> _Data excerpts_
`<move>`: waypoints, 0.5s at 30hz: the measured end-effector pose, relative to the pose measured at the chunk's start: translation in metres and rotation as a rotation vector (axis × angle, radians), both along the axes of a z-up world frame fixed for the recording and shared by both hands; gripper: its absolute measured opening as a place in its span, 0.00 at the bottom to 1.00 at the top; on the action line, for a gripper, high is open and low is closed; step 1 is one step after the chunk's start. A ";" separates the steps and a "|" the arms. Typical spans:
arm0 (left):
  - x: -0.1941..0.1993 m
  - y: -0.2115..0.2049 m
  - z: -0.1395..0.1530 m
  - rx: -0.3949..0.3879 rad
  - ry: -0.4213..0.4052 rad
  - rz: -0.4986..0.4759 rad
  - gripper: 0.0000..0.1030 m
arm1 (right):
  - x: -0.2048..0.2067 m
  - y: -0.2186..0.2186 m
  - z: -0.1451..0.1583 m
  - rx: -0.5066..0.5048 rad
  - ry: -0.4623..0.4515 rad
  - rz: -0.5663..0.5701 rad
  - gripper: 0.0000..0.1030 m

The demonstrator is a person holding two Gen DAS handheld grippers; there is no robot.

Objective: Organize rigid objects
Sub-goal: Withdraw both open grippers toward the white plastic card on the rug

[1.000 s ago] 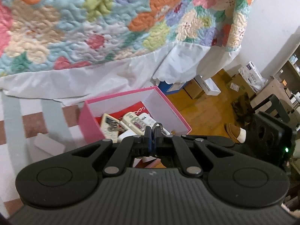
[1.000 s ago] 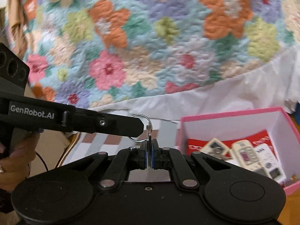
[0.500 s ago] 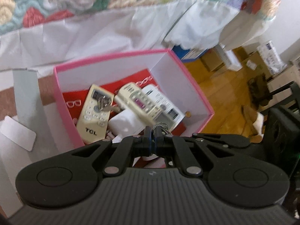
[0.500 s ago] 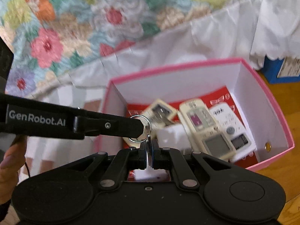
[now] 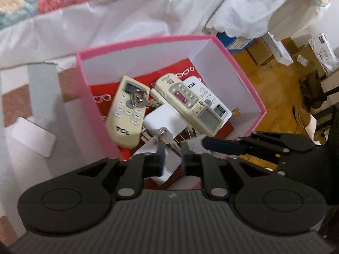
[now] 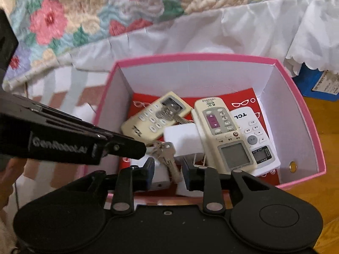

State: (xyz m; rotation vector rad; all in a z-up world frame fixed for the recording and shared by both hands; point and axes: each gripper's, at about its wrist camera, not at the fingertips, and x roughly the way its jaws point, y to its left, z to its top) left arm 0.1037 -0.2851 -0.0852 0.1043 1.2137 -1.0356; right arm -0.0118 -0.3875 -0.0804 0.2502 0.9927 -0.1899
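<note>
Rigid objects are mostly sitting inside the pink box (image 6: 305, 114) already, which is resting on the striped covering beside the floral quilt (image 6: 89, 17) and its white skirt. By the look of it, the sorting is well advanced.

Lying on the box's red lining are three remotes: a cream TCL remote (image 6: 154, 116) at the left with a first bunch of keys (image 6: 169, 111) resting on its upper end, a second cream remote with a grey screen (image 6: 224, 135) crossing the middle, and a white TCL remote (image 6: 254, 135) partly tucked under it at the right. A white charger block (image 6: 182, 139) is lying between the remotes, prongs toward the cameras.

Both tools are hanging over the near end of the box. The right hand-held gripper (image 6: 168, 169) is opening its jaws, and a second set of keys (image 6: 167, 154) is sitting loose between them, no pad pressing on it. The left hand-held gripper (image 5: 171, 158) is opening too, with the same keys (image 5: 164, 135) just ahead of its parted fingers, apparently released.

Outside the box, a small white card-like piece (image 5: 34, 136) is lying on the covering to the left; whether it belongs to the sorting I cannot tell. Little seems to be remaining beyond letting the keys settle.
</note>
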 end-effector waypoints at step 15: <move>0.018 0.130 0.100 -0.006 -0.162 0.092 0.39 | -0.023 0.106 0.087 0.112 -0.202 0.275 0.43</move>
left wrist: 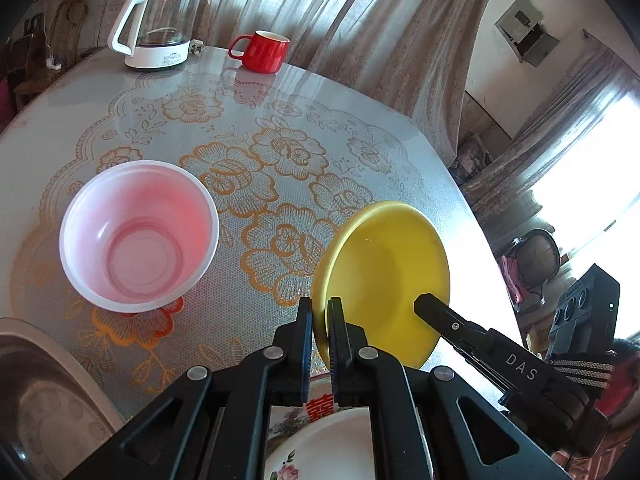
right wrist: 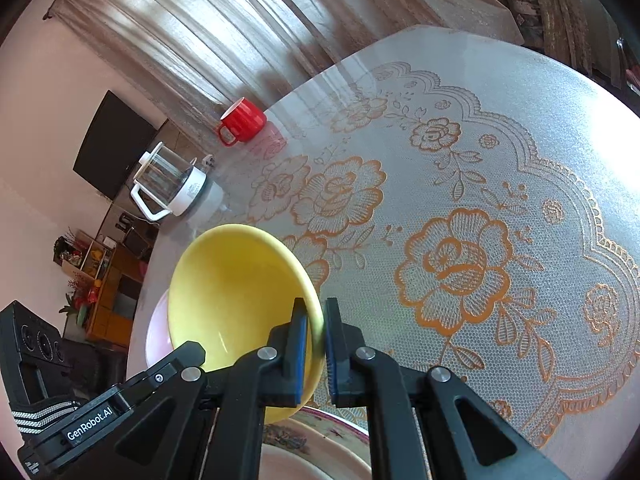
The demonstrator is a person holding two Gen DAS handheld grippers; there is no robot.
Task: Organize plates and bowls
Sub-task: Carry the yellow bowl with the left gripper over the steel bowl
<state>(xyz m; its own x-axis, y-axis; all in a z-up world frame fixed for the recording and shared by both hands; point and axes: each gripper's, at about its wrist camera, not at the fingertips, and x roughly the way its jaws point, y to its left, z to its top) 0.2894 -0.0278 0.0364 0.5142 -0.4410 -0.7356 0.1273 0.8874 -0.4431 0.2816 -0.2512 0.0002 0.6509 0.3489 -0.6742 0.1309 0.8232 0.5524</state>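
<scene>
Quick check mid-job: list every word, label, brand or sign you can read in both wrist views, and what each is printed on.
"DAS": on the right hand-held gripper.
"GenRobot.AI": white lettering on the left hand-held gripper.
Red double-happiness character "囍": on the rim of the flowered plate.
Small print on the kettle base: too small to read.

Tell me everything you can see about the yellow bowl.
The yellow bowl is shallow, plain, smooth, probably plastic, and empty. It is tilted, lifted above a flowered dish below. The left gripper is shut on one side of its rim, the right gripper on the opposite side. Nothing else touches it. A pink bowl stands apart on the table.
</scene>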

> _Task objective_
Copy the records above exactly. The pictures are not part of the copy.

> _Response_
`<move>`: waypoints, 0.5s at 30hz: the measured end-effector pose, relative to the pose measured at the chunk's start: translation in metres and rotation as a rotation vector (axis × angle, radians), both along the axes of a z-up world frame fixed for the recording and shared by both hands; gripper: its absolute measured opening as a place in its span, 0.00 at the bottom to 1.00 at the top; on the action line, for a gripper, high is open and low is closed; step 1 is one step after the chunk's start. A ";" separates the steps and a "|" the arms. Typical spans:
arm0 (left):
  - x: -0.1941..0.1993 m
  - y: -0.2115..0.2049 m
  - z: -0.1395..0.1530 m
  - rx: -0.3949..0.3879 rad
  - ry: -0.4213..0.4052 rad
  - rz: -0.4986..0.4759 rad
  - gripper: 0.0000..0.1030 m
arm1 (right):
  - x: -0.2048..0.2067 m
  - y: -0.2186..0.2186 m
  - z: -0.1451..0.1583 m
  - rx: -0.5066..0.5048 rad
  - ry: -0.4623..0.4515 rad
  - rz: -0.5663..0.5701 rad
  - gripper: 0.0000..0.1030 m

The demonstrator is a person holding two Gen DAS handheld grippers; there is no robot.

Objective: Organize rigid objects
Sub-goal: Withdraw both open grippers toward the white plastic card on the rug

[1.000 s ago] 
[1.000 s ago] 
[0.500 s ago] 
[0.500 s ago] 
[now] 
[now] 

State: (xyz m; rotation vector rad; all in a z-up world frame fixed for the recording and shared by both hands; point and axes: each gripper's, at about its wrist camera, not at the fingertips, and x roughly the way its jaws point, y to its left, z to its top) left arm 0.1037 -0.2851 -0.0852 0.1043 1.2137 -1.0356; right arm -0.0118 -0.3875 -0.0804 0.2502 0.9927 -0.1899
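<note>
Rigid objects are mostly sitting inside the pink box (image 6: 305, 114) already, which is resting on the striped covering beside the floral quilt (image 6: 89, 17) and its white skirt. By the look of it, the sorting is well advanced.

Lying on the box's red lining are three remotes: a cream TCL remote (image 6: 154, 116) at the left with a first bunch of keys (image 6: 169, 111) resting on its upper end, a second cream remote with a grey screen (image 6: 224, 135) crossing the middle, and a white TCL remote (image 6: 254, 135) partly tucked under it at the right. A white charger block (image 6: 182, 139) is lying between the remotes, prongs toward the cameras.

Both tools are hanging over the near end of the box. The right hand-held gripper (image 6: 168, 169) is opening its jaws, and a second set of keys (image 6: 167, 154) is sitting loose between them, no pad pressing on it. The left hand-held gripper (image 5: 171, 158) is opening too, with the same keys (image 5: 164, 135) just ahead of its parted fingers, apparently released.

Outside the box, a small white card-like piece (image 5: 34, 136) is lying on the covering to the left; whether it belongs to the sorting I cannot tell. Little seems to be remaining beyond letting the keys settle.
</note>
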 end-effector waypoints at step 15: <move>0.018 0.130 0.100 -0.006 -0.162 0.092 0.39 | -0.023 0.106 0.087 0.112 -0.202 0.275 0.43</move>
left wrist: 
right wrist: 
The demonstrator is a person holding two Gen DAS handheld grippers; there is no robot.
Task: Organize plates and bowls
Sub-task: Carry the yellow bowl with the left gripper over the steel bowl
<state>(xyz m; its own x-axis, y-axis; all in a z-up world frame fixed for the recording and shared by both hands; point and axes: each gripper's, at about its wrist camera, not at the fingertips, and x roughly the way its jaws point, y to its left, z to its top) 0.2894 -0.0278 0.0364 0.5142 -0.4410 -0.7356 0.1273 0.8874 -0.4431 0.2816 -0.2512 0.0002 0.6509 0.3489 -0.6742 0.1309 0.8232 0.5524</state>
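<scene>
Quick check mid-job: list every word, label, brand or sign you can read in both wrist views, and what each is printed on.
"DAS": on the right hand-held gripper.
"GenRobot.AI": white lettering on the left hand-held gripper.
Red double-happiness character "囍": on the rim of the flowered plate.
Small print on the kettle base: too small to read.

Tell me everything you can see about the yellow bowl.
The yellow bowl is shallow, plain, smooth, probably plastic, and empty. It is tilted, lifted above a flowered dish below. The left gripper is shut on one side of its rim, the right gripper on the opposite side. Nothing else touches it. A pink bowl stands apart on the table.
</scene>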

There is no more to the answer.